Rogers didn’t look at him, only smiled at Stella.
“No, it’s not true.” Rogers turned and walked away, and without looking back, he added, “Kill her.”
Martin pulled a gun from the waistband of his jeans and pointed it toward Stella’s head.
Stella played the truck’s route over in her head, and then the brown car’s route. Over and over, faster and faster, and then she saw it. A small cross, covered with flowers, leaned against the base of a light pole on Washington Avenue. It had been there for weeks, in front of Little Swans Studio. He wasn’t lying.
“I’m sorry about your daughter,” Stella called out to Rogers. She didn’t know what else to say, but she knew that losing someone hurt so badly that maybe there aren’t any reasons or answers to find. Sometimes people just do things.
It all happened so fast. The time between Martin the bandanna man pulling out his gun and the garage door fl
ying wide open couldn’t have been more than a few seconds.
She watched Martin turn toward the door, and she turned too, and there were so many police, the lights were flashing so bright, and it was so loud. For a moment she was disoriented. Overwhelmed. It was too much.
Martin grabbed for her, and she knew instantly that he planned to use her as a hostage. But her drive to escape the commotion far exceeded his desire to escape the law.
She dropped and rolled under the armored truck, emerged from the other side, slipped out the side of the garage, grabbed her bicycle from behind the trash can as the SWAT team sieged the brick building.
Across the street, standing with two uniformed police officers, was Dr. Barnes. When she saw Stella, she pointed at the sign at the top of the cross-fit place and gave a thumbs up. Dr. Barnes had been listening after all.
Stella raced around the corner and away from the action. She had her answers.
* * *
Stella was technically too old to still be a resident of the Allium Tower group home. Dr. Barnes had made arrangements for her to work as a cook’s assistant in the dining hall in exchange for room, board, and therapy.
This evening, she was cleaning up after dinner when Dr. Barnes approached her.
“There’s someone downstairs that wants to talk to you,” the psychologist said.
“I don’t want to talk to anyone.”
“You’re not in trouble. It’s not about the bank heist,” Dr. Barnes said. “That was amazing, but it’s not about that.”
“Who is it?” Did it even matter?
“It’s a lawyer.”
“That sounds like trouble.” She wanted to run.
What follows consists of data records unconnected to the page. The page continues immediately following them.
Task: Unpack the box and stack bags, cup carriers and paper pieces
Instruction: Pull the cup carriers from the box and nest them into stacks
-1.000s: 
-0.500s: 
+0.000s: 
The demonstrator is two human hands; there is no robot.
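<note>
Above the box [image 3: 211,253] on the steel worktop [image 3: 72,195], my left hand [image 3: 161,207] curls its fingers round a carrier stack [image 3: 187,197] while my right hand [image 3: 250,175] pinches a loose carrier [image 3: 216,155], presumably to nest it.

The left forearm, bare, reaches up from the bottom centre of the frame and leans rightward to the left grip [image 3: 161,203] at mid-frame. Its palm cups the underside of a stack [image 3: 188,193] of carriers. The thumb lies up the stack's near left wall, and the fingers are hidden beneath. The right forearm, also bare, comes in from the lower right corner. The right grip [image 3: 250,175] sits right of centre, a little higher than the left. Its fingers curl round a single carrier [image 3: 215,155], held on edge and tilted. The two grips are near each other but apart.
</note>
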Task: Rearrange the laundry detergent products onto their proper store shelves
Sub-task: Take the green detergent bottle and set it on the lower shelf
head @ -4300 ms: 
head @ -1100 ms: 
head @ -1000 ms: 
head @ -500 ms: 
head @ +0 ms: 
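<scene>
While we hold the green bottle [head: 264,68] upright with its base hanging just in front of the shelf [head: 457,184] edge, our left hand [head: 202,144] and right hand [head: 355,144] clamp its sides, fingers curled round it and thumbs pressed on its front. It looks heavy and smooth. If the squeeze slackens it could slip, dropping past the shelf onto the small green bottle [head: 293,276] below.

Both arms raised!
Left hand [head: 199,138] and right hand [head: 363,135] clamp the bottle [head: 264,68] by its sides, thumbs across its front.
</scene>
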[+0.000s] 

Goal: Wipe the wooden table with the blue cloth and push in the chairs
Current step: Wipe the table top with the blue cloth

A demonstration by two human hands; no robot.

“It’s not,” Dr. Barnes said. “I promise.”
“Fine,” Stella said.
Five minutes later, she was sitting in a conference room, across the table from a lawyer in a dark gray suit. He said his name was Bradford Blumenthal from Blumenthal, Blumenthal, and Ross, Attorneys at Law. Dr. Barnes sat beside Stella and Director Scott sat beside the lawyer, like the teams had been divided up, and it definitely seemed like Stella was going to be in trouble for something.